Governance

Governance broadly refers to how institutions and organizations use power and other resources to shape collective outcomes. At SPP, interest in governance spans a range of institutions and organizations, from municipalities and local nonprofits to states, corporations, national governments and international federations. SPP's commitment to effective governance has led to faculty expertise in two important subfields: e-government, or government use of information technologies to enhance citizen access, transparency and efficiency; and collaborative governance, including public-private partnerships and the use of multi-organizational arrangements to solve large-scale problems.

Courses

Several SPP core and elective courses address issues related to governance and administration in both the public and private spheres. Examples of these include:

  • Politics and the Policy Process (SPP)
  • Public Management (SPP)
  • Nonprofit Governance (SPP)
  • Globalization (SPP)
  • Organization Theory and Design (SPP)
  • Budgeting and Financial Management (SPP)

Research

SPP students have many opportunities to engage in research or other projects related to governance, including through their coursework and additional forms of engagement with faculty.
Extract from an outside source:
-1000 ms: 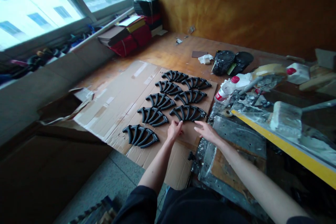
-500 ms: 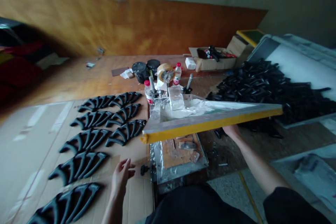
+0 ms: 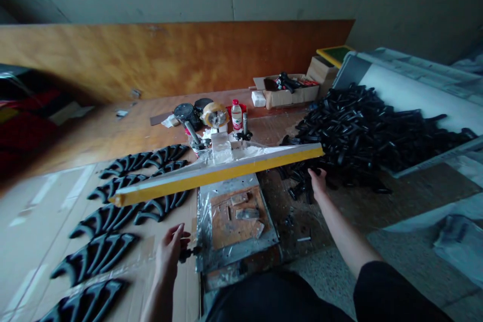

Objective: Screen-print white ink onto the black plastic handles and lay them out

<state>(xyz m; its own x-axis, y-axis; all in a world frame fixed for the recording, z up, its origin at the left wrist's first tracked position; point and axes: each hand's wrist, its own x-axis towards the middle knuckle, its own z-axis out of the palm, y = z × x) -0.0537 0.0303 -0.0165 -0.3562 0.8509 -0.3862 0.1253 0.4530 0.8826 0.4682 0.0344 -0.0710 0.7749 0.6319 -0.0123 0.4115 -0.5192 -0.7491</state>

SPP faculty who conduct research in this area include:

  • Brenda Bushouse is an expert on nonprofit management and governance.  Her recent work examines the role of foundations in public policy processes and raises questions about the influence of elites in policy change.
  • Jane Fountain has published extensively on issues related to both collaborative governance and e-government.  Her classic book, Building the Virtual State, argues that barriers to digital governance are due less to technical capabilities than to the entrenched divisions and practices of government.
  • Carol Heim has studied collaborative governance in connection with regional planning and fiscal issues and has examined efforts to establish joint revenue sharing agreements among municipalities in Arizona.
  • John Hird is a specialist on the use of expertise in policymaking.  His recent book, Power, Knowledge and Politics, examines the way policy analysis is created and used in American governance.
  • Ray LaRaja looks at how money in politics influences policy-making.  In Small Change: Money, Political Parties, and Campaign Finance Reform, he examines the influence of campaign finance systems on winners and losers in state legislative races.
  • Kathryn McDermott's research focuses on educational equity and intergovernmental relations in the U.S.  Her most recent book, High Stakes Reform: The Politics of Educational Accountability, investigates the intervention of state governments in local schools and districts.
  • David Mednicoff's work focuses on the evolution of international law and its relation to governance in non-Western societies.  He is an authority on politics and structures of governance in the Middle East.
  • Charles Schweik is currently investigating the potential of open source software for improving collaboration across organizations, including cross-nationally.

Additional Governance Initiatives

The National Center for Digital Government is housed within SPP and seeks to build global research capacity and strengthen the network of researchers and practitioners engaged in building and using technology in government. The center is led by professors Jane Fountain, Stuart Schulman and Charles Schweik.